Contemporaneità lenta. Che sa prendersi il giusto tempo. Cara vecchia carta. Narrativa breve, inedita. Le storie che sono nell’aria. Immagini e grafica sperimentale, libera.

Se dovessimo riassumere con.tempo ne verrebbe fuori qualcosa del genere. Una rivista, uno spazio aperto alle storie di oggi, ai racconti che vanno persi perché letteratura minore. A noi la letteratura minore piace. È più libera e forse più vera.

I racconti vengono da voi. Noi ci limitiamo a suggerire un tema, a stirarlo fino alla sua ampiezza massima. Non possiamo pagarvi, né potremo mai (diciamolo subito, tanto per togliere qualsiasi dubbio). Ma ogni racconto che sceglieremo di pubblicare avrà un editor che lavorerà insieme all’autore per migliorare il testo, dando consigli, suggerimenti, correggendo refusi e strigliando bene ogni riga.
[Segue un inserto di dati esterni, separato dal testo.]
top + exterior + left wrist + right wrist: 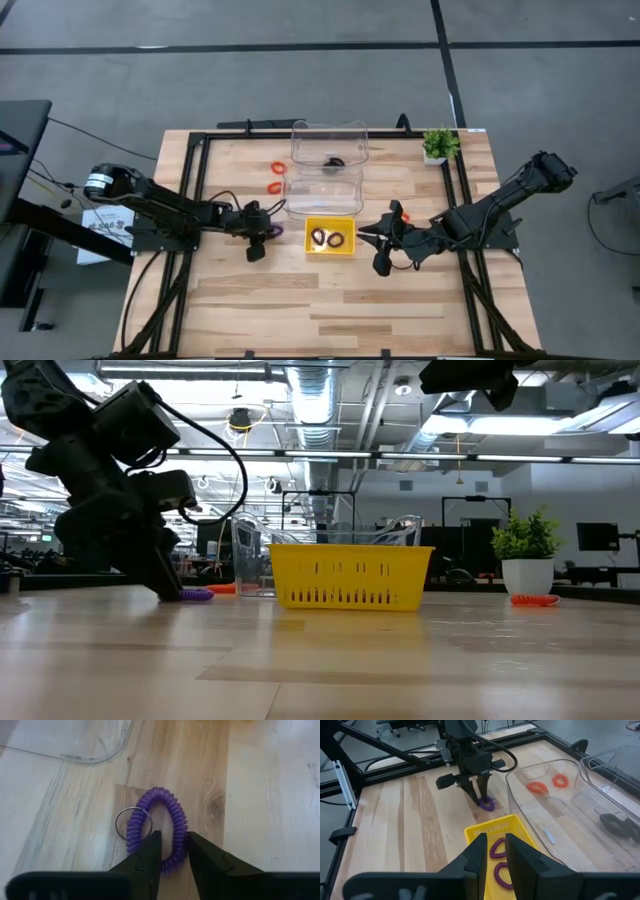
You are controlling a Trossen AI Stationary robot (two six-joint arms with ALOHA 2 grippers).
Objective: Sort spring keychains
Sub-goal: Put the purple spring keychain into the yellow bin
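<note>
A purple spring keychain (156,794) with a small metal ring (120,822) lies flat on the wooden table, left of the yellow tray (331,252). My left gripper (173,837) slants down onto it and is shut on one side of its coil; the high view shows this gripper (270,231) at the keychain (277,230). The tray holds two dark purple keychains (320,237) (337,239). My right gripper (368,233) hangs above the table, right of the tray. Its fingers stand slightly open with nothing between them (495,842). My left gripper has one finger (150,850) inside the coil's loop and the other (200,852) outside it. One side of the loop (176,851) sits between them. The fingers slant down from the table's left side. The keychain lies flat on the table.
Two clear bins (328,140) (322,205) stand behind the tray; the far one holds a black keychain (335,161). Two orange keychains (277,166) (273,187) lie left of the bins, another (405,215) by my right gripper. A potted plant (438,145) stands at the far right.
</note>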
Ad ogni nuovo numero della rivista chiederemo ad un artista, un grafico, un visual designer diverso di immaginare e realizzare l’impaginazione e la copertina. Vogliamo che la rivista sia bella da vedere, oltre che da leggere. Uscirà ogni tre mesi e sarà numerata, 999 copie, oltre che gratuita. Se riuscite a trovarla in giro, è vostra. Potremmo parlare di arte e letteratura e il loro rapporto con il commercio, ma non ora e non qui.

Questo sito ospiterà tutto il resto: interviste agli autori, lamentele di quelli lasciati fuori, idee, articoli sulla scrittura e la lettura, immagini, disegni. Tutto quello che ci sembrerà giusto mettere accanto ai vari numeri della rivista di carta, senza limitazioni.

A volte ci spaventiamo. A che serve un’altra rivista? Con che coraggio parliamo di scrittura? Altre, ci sembra di essere artigiani e il raccontare storie, lo scrivere, una di quelle cose che gli uomini fanno da sempre, come il camminare o l’innamorarsi. E che in fondo questa rivista serva per raccontarci di nuovo e ancora una volta.

2 thoughts on “Una rivista, un sito

  1. Un grande in bocca al lupo per questa iniziativa davvero coraggiosa, come anche voi pensate, e senz’altro piena di vitalità e di voglia di sperimentare. D’altra parte senza un pizzico di sogno e di utopia il mondo sarebbe di un grigio impossibile. Inoltre buon 2014 e buon con.tempo a tutti!